Yani? Bugün gelmiyorsa yarın gelir. Çeşmenin suyu yine akar. Kalem kâğıttan hıncını elbet alır. Hem ne acelemiz var ki? Türk milleti kapılarımıza mı dayandı? “Yaz, ille de yaz!” diye bağıran bir ses mi duyduk sokaktan? Ez cümle, tamamıyla ladinî manada olmak üzere, tevekkül tavsiye ediyorum, hem kendime hem de yazı yolunda helak olmayı seçen bütün yoldaşlarıma.

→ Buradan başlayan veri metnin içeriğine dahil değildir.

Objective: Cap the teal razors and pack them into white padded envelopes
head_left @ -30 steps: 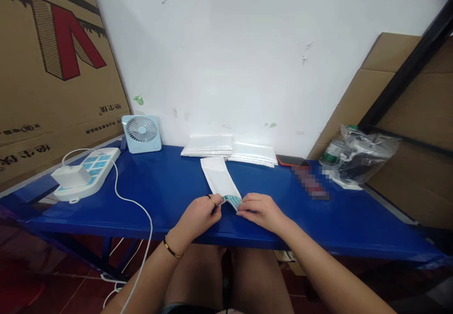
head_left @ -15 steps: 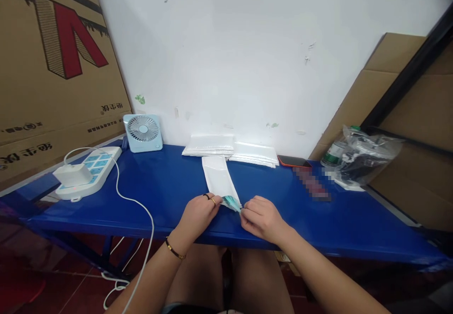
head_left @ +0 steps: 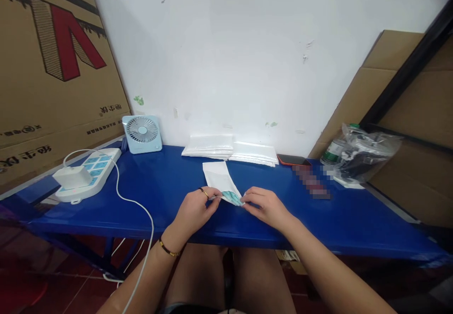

Yaratıcı çalışmalar yaparken hiç engellerle (iş ortamı, zamansal sorunlar, yazdıklarınızın görünür olmaması gibi engellerle) karşılaştınız mı? Bu engellerle nasıl mücadele ettiniz? Tam aksine sizi destekleyen ve yolunuzu açan kişiler oldu mu?
Bunlar zaten olmalı. Kişinin yazıya sadakati illaki imtihandan geçmeli. Başka türlü yazıda karar kılınmaz. Ben de neler neler yaşadım, anlatsam dedikodu olur. İnat, ısrar ve sabır dışında bildiğim bir çare yok. Ha bir de değerli eşim. Zaten onun sözüdür, “her yazarın bir müttefike ihtiyacı vardır” der. Bu bazen eşinizdir, bazen dostunuz, bazen sizi o kadar da sevmeyen, hatta kıskanan başka bir adem elması. Fark etmez. Müttefik demek yazanı pohpohlayıp daima övecek şahıs demek değildir zaten. Hatta benim gözümde müttefikin makbulü yazdığıma bakıp “bu olmamış” diyebilendir. İnsanı kıçından tekmeleyendir.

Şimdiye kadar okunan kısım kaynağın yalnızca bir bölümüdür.